With the fall of Fort Fillmore and the loss of so many troops only Fort Craig and Fort Yuma remained as Union territory below the 34th parallel. Yuma was in no position to effect the Conferedate adavance one way or another, only Fort Craig remained in front of the Texans. Baylor marched back to Mesilla and on August 1, 1861 declared all of the New Mexico Territory below the 34th parallel as the Confederate State of Arizona, with Mesilla as the capital, which made sense because they already had the flag.
The Confederacy in the far west was off to a good start: They had destroyed one of the largest Union field armies in the territory; the remaining Union troops bottled up in Fort Craig; they had captured a huge chunk of land, strategically located on the Santa Fe Trail; many if not most of the people in the new state supported their cause, and the Union had no troop available to send Canby to stave off disaster.
In this regard, the Confederate had another ace up their sleeve, back in Texas a former army officer, now supporting the South, had begun too raise a new column of troops to support Governor Baylor and the State of Arizona, his name was Brig. Gen. Henry Sibley CSA. Sibley carried orders from Jeff Davis, the President of the Confederacy to drive the remaining Union forces out of New Mexico altogether, and out of California and Nevada if possible.

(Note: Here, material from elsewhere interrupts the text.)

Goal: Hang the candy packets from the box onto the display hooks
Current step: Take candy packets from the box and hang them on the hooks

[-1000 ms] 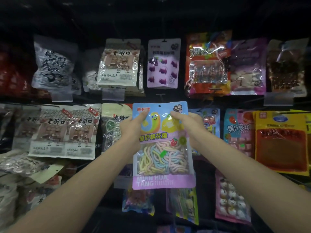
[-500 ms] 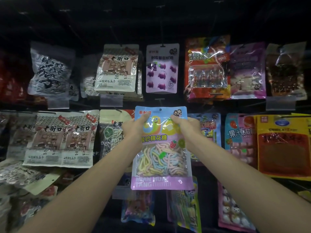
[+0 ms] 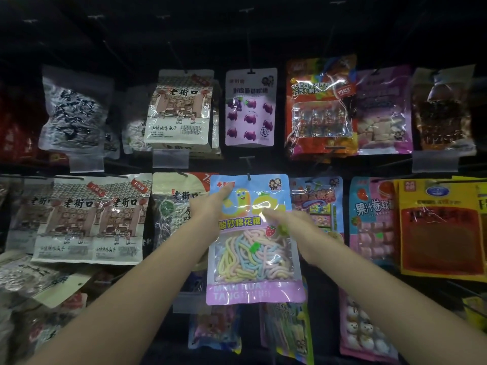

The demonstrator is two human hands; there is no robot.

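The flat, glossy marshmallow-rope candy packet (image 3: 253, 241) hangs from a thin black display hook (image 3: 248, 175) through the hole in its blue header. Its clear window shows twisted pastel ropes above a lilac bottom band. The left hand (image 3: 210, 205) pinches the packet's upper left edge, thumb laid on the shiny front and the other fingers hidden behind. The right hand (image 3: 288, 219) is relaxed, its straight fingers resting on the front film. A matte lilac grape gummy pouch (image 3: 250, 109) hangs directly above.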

In one of those weird Civil War coincidences Canby and Sibley knew each other, quite well actually. They had been classmates at West Point, but most of the offices of both armies had been classmates at West Point, or instructors; but Canby and Sibley were related by marriage; Canby had been Sibley’s best man when he got married. The two men were serving together when the war broke out and Sibley commented on his way out the gate of Fort Craig that he would be back.

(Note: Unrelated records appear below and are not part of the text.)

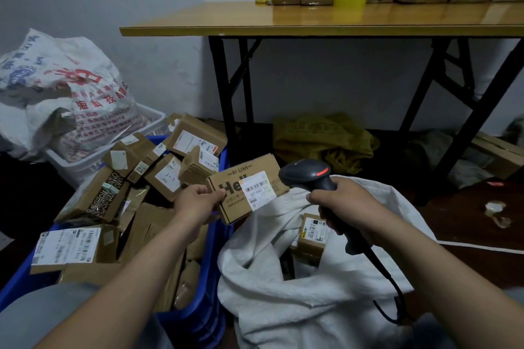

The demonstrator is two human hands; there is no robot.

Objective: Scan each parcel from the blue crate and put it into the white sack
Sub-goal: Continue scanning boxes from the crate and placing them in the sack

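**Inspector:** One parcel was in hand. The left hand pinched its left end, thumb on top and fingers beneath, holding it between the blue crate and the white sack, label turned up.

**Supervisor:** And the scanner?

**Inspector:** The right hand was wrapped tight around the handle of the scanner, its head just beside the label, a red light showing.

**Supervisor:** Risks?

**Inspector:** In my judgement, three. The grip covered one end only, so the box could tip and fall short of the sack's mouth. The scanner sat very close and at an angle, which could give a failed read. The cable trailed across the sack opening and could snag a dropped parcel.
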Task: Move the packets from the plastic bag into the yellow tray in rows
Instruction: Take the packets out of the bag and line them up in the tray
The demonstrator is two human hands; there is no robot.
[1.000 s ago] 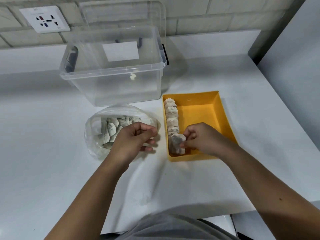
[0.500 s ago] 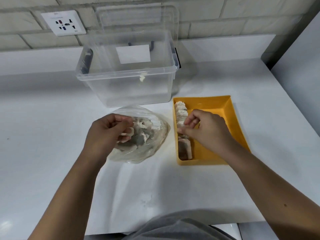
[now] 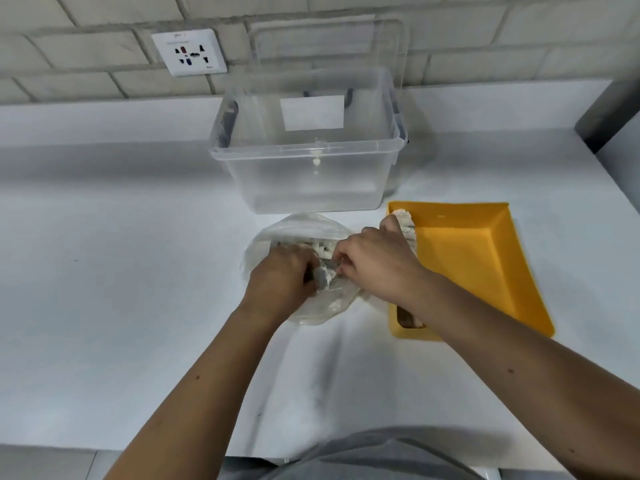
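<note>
Into the plastic bag!
Left grip clamps it, right grip pinches 1 packet; lift clear toward 3 o'clock.

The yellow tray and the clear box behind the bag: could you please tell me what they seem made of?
The yellow rectangular tray looks like opaque moulded plastic, smooth and faintly glossy, its sloped walls in one piece. The clear storage box seems rigid transparent plastic: the surfaces behind show through it.
</note>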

With Sibley back, making good on his promise, the North responded by sending out urgent appeals to New Mexico, Colorado and California for state militia to come to the aid of Canby and Fort Craig. Colorado rushed a column of volunteers to Fort Craig who got their in time to join Canby’s regulars manning the walls. A second Colorado column setout on a forced march but were too far away to help and while California began forming a relief column of it’s own it would be a long while before it was ready and never did get to the fort, so Canby prepared to make due with what he had at hand.
In January of 1862 Sibley joined forces with Baylor at the abandoned Fort Thorn. Sibley who assumed over all command of the Confederate operations sent a company of Baylor’s men under the command of Captain Sharod Hunter to Tucson to watch for the rumored California column that was suppose to be headed their way. Hunter arrived in Tucson on February 28th and was given a hero’s welcome.
While Hunter was traveling to Tucson, Sibley moved his main force up the Rio Grand to attack Fort Craig. Sibley had 2515 troops and 15 artillery pieces with which to mount his assault. They also had a large supply train and a herd of beef cattle to sustain themselves. Canby had 3810 men under his command but only about 900 of them were regulars. The rest of Canby’s force was made up of Colorado and New Mexico volunteers. Many of the New Mexico volunteers spoke only Spanish and the Colorado volunteers refused to fight along side them.
The future of the Confederate State of Arizona looked very bright there early 1862.